▶ [WORK ORDER]: Every entry below should be printed exactly.

Records excerpted from a collection:
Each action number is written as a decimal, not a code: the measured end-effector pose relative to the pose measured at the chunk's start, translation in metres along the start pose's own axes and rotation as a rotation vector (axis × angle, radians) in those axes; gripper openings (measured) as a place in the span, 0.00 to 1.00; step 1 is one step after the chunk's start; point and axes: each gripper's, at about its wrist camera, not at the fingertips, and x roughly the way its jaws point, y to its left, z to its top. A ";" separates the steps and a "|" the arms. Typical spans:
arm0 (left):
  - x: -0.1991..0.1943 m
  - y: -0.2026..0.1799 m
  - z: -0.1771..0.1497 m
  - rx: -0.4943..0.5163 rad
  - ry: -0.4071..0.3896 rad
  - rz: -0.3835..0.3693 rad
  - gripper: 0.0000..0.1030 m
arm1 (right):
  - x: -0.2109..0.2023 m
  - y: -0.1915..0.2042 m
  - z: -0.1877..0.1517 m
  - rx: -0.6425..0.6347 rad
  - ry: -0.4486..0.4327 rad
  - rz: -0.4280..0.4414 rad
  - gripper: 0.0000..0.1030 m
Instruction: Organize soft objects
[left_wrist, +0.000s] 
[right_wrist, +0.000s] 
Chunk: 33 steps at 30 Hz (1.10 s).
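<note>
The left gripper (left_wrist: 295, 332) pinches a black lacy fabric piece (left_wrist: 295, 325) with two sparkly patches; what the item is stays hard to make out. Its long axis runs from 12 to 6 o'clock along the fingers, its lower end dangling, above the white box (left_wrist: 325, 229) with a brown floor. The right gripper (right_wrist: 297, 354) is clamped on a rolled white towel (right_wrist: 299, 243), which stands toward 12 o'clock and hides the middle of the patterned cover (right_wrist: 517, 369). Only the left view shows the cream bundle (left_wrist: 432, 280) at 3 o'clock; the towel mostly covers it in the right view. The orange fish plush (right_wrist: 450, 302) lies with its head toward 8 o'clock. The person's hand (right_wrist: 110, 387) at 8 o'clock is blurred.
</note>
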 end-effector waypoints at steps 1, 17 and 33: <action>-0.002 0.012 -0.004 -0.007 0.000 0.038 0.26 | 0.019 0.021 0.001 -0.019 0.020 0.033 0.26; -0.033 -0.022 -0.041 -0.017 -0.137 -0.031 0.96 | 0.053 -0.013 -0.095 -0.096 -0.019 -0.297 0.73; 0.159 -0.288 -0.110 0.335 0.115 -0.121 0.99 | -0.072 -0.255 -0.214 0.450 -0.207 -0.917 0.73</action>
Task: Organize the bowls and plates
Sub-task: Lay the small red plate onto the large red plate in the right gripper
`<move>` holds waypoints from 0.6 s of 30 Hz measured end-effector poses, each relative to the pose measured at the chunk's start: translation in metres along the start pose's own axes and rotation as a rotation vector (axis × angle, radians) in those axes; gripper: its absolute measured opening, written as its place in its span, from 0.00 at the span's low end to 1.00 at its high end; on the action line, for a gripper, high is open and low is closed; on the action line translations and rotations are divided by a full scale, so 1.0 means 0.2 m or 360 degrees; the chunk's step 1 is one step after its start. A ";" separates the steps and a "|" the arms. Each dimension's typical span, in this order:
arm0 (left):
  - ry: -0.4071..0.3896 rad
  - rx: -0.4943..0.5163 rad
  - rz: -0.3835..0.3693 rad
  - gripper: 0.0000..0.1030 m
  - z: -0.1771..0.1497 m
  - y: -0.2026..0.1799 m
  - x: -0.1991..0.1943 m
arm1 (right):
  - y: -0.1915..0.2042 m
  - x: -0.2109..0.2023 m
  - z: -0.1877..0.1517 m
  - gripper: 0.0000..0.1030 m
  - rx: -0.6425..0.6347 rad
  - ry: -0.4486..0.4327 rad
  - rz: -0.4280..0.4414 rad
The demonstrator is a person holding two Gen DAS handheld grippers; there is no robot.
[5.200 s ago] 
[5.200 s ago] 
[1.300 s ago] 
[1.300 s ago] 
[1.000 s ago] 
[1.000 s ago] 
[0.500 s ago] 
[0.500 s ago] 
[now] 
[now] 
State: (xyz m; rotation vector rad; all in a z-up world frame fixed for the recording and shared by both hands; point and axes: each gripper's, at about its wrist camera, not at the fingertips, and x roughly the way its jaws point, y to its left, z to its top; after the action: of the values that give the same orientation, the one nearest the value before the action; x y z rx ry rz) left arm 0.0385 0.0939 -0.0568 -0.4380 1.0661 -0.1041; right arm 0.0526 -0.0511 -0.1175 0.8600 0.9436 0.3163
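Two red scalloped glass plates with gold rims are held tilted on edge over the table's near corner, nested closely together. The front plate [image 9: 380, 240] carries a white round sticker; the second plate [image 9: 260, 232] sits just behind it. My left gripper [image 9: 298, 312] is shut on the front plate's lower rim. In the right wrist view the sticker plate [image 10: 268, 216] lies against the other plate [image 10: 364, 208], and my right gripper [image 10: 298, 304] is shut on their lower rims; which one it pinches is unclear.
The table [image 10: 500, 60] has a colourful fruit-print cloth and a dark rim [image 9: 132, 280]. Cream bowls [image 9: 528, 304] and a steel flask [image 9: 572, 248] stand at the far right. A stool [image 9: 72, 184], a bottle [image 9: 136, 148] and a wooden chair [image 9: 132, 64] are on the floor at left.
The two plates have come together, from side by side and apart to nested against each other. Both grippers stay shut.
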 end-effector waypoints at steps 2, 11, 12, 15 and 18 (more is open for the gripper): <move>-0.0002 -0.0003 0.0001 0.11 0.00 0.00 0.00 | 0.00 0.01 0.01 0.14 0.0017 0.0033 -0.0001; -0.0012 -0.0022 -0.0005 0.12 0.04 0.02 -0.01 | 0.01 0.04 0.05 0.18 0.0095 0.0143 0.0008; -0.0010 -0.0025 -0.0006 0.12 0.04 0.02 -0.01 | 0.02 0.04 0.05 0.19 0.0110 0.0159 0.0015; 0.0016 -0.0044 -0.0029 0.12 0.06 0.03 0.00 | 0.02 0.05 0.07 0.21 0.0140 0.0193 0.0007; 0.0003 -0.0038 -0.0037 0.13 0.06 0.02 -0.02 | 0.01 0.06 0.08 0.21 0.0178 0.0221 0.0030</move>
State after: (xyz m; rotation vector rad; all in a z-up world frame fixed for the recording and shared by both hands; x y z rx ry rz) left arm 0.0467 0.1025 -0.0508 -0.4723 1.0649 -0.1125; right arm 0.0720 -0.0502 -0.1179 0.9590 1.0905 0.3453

▶ [ANSWER TO THE PROBLEM]:
Each action number is written as a decimal, not a code: the measured end-effector pose relative to the pose measured at the chunk's start, translation in metres along the start pose's own axes and rotation as a rotation vector (axis × angle, radians) in those axes; gripper openings (measured) as a place in the span, 0.00 to 1.00; step 1 is one step after the chunk's start; point and axes: each gripper's, at about its wrist camera, not at the fingertips, and x roughly the way its jaws point, y to its left, z to its top. A ";" separates the steps and a "|" the arms. Typical spans:
arm0 (left):
  - x: -0.1991..0.1943 m
  - y: -0.2026..0.1799 m
  - z: -0.1771..0.1497 m
  - rx: -0.4943..0.5163 rad
  - ry: -0.4071..0.3896 rad
  - rz: -0.3835..0.3693 rad
  - gripper: 0.0000..0.1030 m
arm1 (right):
  - x: -0.2109..0.2023 m
  - y: -0.1915..0.2042 m
  - z: -0.1877..0.1517 m
  - rx: -0.6425..0.6347 rad
  - ry: -0.4486..0.4327 rad
  - rz: -0.4280..0.4414 rad
  - gripper: 0.0000..0.1030 m
Instruction: Organize soft objects
[left_wrist, +0.000s] 
[right_wrist, +0.000s] 
Chunk: 33 steps at 30 Hz (1.10 s).
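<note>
The left gripper (left_wrist: 295, 332) pinches a black lacy fabric piece (left_wrist: 295, 325) with two sparkly patches; what the item is stays hard to make out. Its long axis runs from 12 to 6 o'clock along the fingers, its lower end dangling, above the white box (left_wrist: 325, 229) with a brown floor. The right gripper (right_wrist: 297, 354) is clamped on a rolled white towel (right_wrist: 299, 243), which stands toward 12 o'clock and hides the middle of the patterned cover (right_wrist: 517, 369). Only the left view shows the cream bundle (left_wrist: 432, 280) at 3 o'clock; the towel mostly covers it in the right view. The orange fish plush (right_wrist: 450, 302) lies with its head toward 8 o'clock. The person's hand (right_wrist: 110, 387) at 8 o'clock is blurred.
</note>
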 end-effector waypoints at steps 1, 17 and 33: <action>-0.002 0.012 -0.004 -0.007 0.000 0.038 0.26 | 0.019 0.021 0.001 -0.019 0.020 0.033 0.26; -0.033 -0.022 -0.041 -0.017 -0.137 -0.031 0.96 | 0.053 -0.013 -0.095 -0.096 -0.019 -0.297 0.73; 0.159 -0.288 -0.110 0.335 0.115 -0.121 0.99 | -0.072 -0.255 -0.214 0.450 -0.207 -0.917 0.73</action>
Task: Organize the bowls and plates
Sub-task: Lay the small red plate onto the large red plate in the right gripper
`<move>` holds waypoints from 0.6 s of 30 Hz measured end-effector poses, each relative to the pose measured at the chunk's start: translation in metres along the start pose's own axes and rotation as a rotation vector (axis × angle, radians) in those axes; gripper: its absolute measured opening, written as its place in its span, from 0.00 at the span's low end to 1.00 at its high end; on the action line, for a gripper, high is open and low is closed; on the action line translations and rotations are divided by a full scale, so 1.0 means 0.2 m or 360 degrees; the chunk's step 1 is one step after its start. A ";" separates the steps and a "|" the arms. Each dimension's typical span, in this order:
arm0 (left):
  - ry: -0.4071..0.3896 rad
  - rx: -0.4943..0.5163 rad
  - rz: -0.3835..0.3693 rad
  - gripper: 0.0000..0.1030 m
  - z: -0.1771..0.1497 m
  - y: -0.2026..0.1799 m
  - x: -0.1991..0.1943 m
arm1 (right):
  - y: -0.1915..0.2042 m
  - x: -0.2109..0.2023 m
  - z: -0.1877..0.1517 m
  - gripper: 0.0000..0.1030 m
  - rx: -0.6425..0.6347 rad
  - ry: -0.4486..0.4327 rad
  - rz: -0.4280..0.4414 rad
The demonstrator is a person holding two Gen DAS handheld grippers; there is no robot.
[5.200 s ago] 
[5.200 s ago] 
[1.300 s ago] 
[1.300 s ago] 
[1.000 s ago] 
[1.000 s ago] 
[0.500 s ago] 
[0.500 s ago] 
[now] 
[now] 
State: (xyz m; rotation vector rad; all in a z-up world frame fixed for the recording and shared by both hands; point and axes: each gripper's, at about its wrist camera, not at the fingertips, and x roughly the way its jaws point, y to its left, z to its top; after the action: of the values that give the same orientation, the one nearest the value before the action; x y z rx ry rz) left arm 0.0385 0.0939 -0.0568 -0.4380 1.0661 -0.1041; right arm 0.0526 -0.0511 -0.1175 0.8600 0.9436 0.3163
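Two red scalloped glass plates with gold rims are held tilted on edge over the table's near corner, nested closely together. The front plate [image 9: 380, 240] carries a white round sticker; the second plate [image 9: 260, 232] sits just behind it. My left gripper [image 9: 298, 312] is shut on the front plate's lower rim. In the right wrist view the sticker plate [image 10: 268, 216] lies against the other plate [image 10: 364, 208], and my right gripper [image 10: 298, 304] is shut on their lower rims; which one it pinches is unclear.
The table [image 10: 500, 60] has a colourful fruit-print cloth and a dark rim [image 9: 132, 280]. Cream bowls [image 9: 528, 304] and a steel flask [image 9: 572, 248] stand at the far right. A stool [image 9: 72, 184], a bottle [image 9: 136, 148] and a wooden chair [image 9: 132, 64] are on the floor at left.
The two plates have come together, from side by side and apart to nested against each other. Both grippers stay shut.
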 end-effector waypoints at steps 2, 11, 12, 15 and 18 (more is open for the gripper): <move>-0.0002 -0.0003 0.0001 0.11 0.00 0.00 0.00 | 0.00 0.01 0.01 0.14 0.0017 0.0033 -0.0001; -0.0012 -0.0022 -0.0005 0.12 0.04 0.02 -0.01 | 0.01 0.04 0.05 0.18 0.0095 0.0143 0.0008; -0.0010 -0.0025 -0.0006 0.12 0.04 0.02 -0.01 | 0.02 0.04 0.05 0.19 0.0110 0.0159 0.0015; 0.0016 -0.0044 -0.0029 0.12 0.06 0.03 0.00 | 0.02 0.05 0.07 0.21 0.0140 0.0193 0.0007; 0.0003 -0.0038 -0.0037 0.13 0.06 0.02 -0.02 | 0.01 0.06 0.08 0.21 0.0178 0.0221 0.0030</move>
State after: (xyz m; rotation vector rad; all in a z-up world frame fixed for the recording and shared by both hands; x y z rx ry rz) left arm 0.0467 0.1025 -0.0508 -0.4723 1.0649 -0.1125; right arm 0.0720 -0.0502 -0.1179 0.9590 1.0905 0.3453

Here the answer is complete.